- _Task requirements_: Until the line containing "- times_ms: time" has been reproduced, keep reproducing each line of the material below exactly, starting with the first.

•••••

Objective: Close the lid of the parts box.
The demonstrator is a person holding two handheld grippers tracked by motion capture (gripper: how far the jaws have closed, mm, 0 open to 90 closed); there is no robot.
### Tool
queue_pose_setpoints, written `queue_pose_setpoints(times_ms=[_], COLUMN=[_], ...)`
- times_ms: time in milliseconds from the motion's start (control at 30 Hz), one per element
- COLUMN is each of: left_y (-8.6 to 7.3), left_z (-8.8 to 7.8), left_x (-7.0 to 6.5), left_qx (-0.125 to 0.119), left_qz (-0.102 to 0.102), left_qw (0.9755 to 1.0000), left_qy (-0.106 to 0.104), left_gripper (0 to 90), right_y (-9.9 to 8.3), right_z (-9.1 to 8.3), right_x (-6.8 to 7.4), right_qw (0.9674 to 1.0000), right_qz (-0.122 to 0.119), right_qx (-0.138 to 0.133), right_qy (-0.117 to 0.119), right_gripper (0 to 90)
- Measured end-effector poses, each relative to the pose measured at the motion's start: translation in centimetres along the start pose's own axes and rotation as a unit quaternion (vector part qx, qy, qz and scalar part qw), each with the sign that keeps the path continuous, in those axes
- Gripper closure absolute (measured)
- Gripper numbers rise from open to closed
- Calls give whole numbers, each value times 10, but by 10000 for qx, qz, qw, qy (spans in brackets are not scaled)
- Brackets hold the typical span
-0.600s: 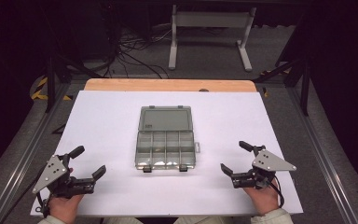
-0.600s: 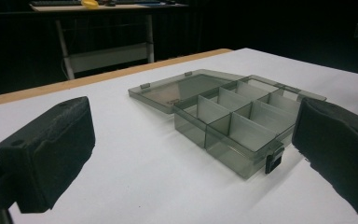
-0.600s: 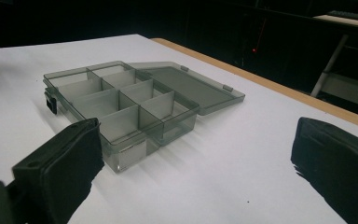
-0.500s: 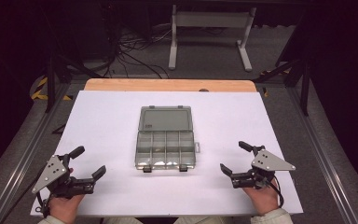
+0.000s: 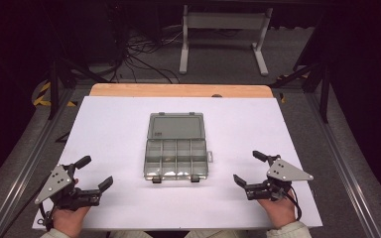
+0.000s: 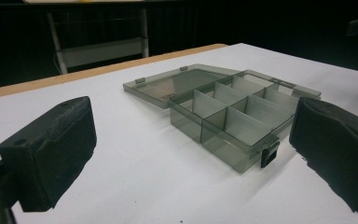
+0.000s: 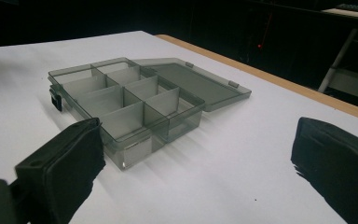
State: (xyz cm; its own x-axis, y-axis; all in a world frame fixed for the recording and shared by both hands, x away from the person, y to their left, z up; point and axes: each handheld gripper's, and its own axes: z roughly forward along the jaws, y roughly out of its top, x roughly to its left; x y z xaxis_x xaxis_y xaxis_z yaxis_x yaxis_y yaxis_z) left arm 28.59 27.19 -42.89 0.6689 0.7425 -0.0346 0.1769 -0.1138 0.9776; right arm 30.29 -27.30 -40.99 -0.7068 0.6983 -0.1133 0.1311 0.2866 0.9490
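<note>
One open organizer box [image 5: 175,147], two hand-held grippers on a white counter [image 5: 114,129].
The box has eight compartments and two black latches; one left hand-held gripper [image 5: 95,173] and one right hand-held gripper [image 5: 248,169] flank it.

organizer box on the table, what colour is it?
Translucent smoky grey organizer box, with black latches on its front edge. Clearest in the left gripper view.
</note>
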Motion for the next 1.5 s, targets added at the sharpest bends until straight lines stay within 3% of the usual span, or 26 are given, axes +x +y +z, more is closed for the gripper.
queue_pose_setpoints(times_ms=[200, 333, 533, 633, 767, 1033, 1067, 1200, 1267, 1433, 1500], left_y=[1, 4, 16, 19, 24, 36, 38, 41, 42, 47, 50], left_z=[1, 8, 20, 27, 34, 47, 49, 53, 56, 63, 65], left_x=[0, 3, 11, 17, 22, 28, 30, 36, 39, 43, 46], left_qx=[39, 140, 318, 423, 541, 762, 901, 907, 923, 1070, 1040], left_qz=[-10, -126, -165, -343, -392, -245, -189, -222, -344, -249, -143], left_qw=[10000, 9998, 9993, 9983, 9973, 9961, 9952, 9950, 9944, 9931, 9940], left_qy=[-29, -89, -125, -202, -288, -383, -345, -344, -394, -398, -306], left_gripper=[17, 18, 30, 30, 32, 45, 57, 60, 61, 64, 71], right_y=[1, 9, 23, 28, 34, 43, 43, 45, 47, 53, 53], right_z=[3, 11, 25, 31, 39, 54, 55, 60, 63, 70, 74], right_x=[-1, -1, -4, -6, -7, -12, -13, -15, -17, -23, -27], right_qw=[10000, 9992, 9983, 9977, 9973, 9956, 9954, 9949, 9944, 9936, 9919], right_qz=[22, -6, 33, 79, 96, 133, 119, 118, 127, 160, 275], right_qx=[53, 405, 555, 638, 679, 887, 914, 961, 1010, 1072, 1196], right_qy=[16, 28, 168, 221, 250, 285, 279, 294, 296, 308, 322], right_gripper=[41, 75, 102, 101, 101, 121, 123, 127, 131, 140, 140])
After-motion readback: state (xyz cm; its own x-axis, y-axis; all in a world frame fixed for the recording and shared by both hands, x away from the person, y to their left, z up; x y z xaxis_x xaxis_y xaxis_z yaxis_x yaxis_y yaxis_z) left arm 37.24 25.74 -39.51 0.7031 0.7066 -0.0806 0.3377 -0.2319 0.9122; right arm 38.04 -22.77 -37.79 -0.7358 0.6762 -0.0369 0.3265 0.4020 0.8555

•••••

- _The completed task_:
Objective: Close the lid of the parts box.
The demonstrator is a person holding two handheld grippers tracked by motion capture (gripper: how far the jaws have closed, mm, 0 open to 90 closed); there is no robot.
### Tool
queue_pose_setpoints, written `queue_pose_setpoints(times_ms=[_], COLUMN=[_], ...)`
- times_ms: time in milliseconds from the motion's start (control at 30 Hz), one per element

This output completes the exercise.